▶ **Supplied material**:
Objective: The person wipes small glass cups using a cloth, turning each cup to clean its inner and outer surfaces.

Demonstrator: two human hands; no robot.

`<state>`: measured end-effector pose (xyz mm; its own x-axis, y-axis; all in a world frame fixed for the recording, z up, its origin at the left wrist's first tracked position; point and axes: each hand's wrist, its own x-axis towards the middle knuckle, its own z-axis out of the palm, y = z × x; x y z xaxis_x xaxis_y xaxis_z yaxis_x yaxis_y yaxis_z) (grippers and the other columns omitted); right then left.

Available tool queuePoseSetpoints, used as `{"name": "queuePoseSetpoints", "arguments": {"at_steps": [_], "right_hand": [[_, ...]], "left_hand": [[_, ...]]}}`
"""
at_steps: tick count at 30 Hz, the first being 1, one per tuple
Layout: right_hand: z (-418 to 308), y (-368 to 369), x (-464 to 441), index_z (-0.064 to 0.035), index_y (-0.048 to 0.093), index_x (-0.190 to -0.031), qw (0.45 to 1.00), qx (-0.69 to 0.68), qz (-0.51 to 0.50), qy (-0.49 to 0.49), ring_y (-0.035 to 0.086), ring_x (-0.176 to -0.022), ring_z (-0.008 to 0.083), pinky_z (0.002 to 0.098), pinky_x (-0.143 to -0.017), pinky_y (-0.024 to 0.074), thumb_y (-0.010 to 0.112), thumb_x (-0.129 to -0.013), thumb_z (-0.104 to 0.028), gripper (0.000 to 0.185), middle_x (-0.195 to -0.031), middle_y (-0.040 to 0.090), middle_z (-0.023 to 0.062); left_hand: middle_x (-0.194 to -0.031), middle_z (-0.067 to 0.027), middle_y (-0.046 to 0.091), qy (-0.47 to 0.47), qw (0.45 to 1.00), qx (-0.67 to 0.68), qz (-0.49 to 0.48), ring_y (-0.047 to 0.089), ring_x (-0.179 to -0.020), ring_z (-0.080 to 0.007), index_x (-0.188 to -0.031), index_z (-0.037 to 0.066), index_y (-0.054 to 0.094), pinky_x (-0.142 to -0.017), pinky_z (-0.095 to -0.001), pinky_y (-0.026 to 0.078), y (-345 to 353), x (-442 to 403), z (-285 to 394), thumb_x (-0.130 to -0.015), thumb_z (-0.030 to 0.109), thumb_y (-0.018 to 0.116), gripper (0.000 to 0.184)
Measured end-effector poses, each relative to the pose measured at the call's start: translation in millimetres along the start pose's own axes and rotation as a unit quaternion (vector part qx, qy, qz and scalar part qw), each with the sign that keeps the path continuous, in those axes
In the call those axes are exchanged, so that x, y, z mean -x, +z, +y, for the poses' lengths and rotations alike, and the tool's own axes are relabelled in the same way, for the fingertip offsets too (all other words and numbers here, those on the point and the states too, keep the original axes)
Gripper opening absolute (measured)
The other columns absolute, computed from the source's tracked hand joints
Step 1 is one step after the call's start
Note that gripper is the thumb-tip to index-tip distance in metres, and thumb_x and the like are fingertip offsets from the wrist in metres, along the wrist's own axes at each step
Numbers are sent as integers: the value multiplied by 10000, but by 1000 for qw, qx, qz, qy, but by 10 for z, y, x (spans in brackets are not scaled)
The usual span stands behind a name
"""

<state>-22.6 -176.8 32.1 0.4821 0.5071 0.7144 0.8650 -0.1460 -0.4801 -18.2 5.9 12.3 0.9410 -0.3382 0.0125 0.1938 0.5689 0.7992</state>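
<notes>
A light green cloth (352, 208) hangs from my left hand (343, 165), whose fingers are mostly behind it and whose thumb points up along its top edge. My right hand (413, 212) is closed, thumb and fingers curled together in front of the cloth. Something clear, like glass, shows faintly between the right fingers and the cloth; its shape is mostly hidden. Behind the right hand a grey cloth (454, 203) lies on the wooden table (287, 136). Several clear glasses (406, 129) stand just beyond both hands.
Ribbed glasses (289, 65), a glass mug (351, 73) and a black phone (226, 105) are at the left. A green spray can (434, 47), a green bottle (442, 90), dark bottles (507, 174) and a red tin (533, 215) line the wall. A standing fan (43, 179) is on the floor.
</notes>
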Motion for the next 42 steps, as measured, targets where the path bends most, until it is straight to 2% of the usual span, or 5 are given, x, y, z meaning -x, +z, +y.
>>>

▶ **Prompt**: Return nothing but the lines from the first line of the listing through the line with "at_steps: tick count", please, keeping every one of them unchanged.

▶ **Answer to the exercise**:
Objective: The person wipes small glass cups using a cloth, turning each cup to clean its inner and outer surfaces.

Demonstrator: two human hands; no robot.

`<state>`: measured end-effector pose (xyz mm; its own x-axis, y-axis; all in a world frame fixed for the recording, z up, its origin at the left wrist's first tracked position; point and axes: each hand's wrist, its own x-axis towards the middle knuckle, its own z-axis out of the palm, y = z × x; x y z xaxis_x xaxis_y xaxis_z yaxis_x yaxis_y yaxis_z) (grippers and the other columns omitted); right then left.

Available tool queuePoseSetpoints, used as `{"name": "queuePoseSetpoints", "arguments": {"at_steps": [_], "right_hand": [[_, ...]], "left_hand": [[_, ...]]}}`
"""
at_steps: tick count at 30 Hz, the first being 1, one per tuple

This exercise requires no further response.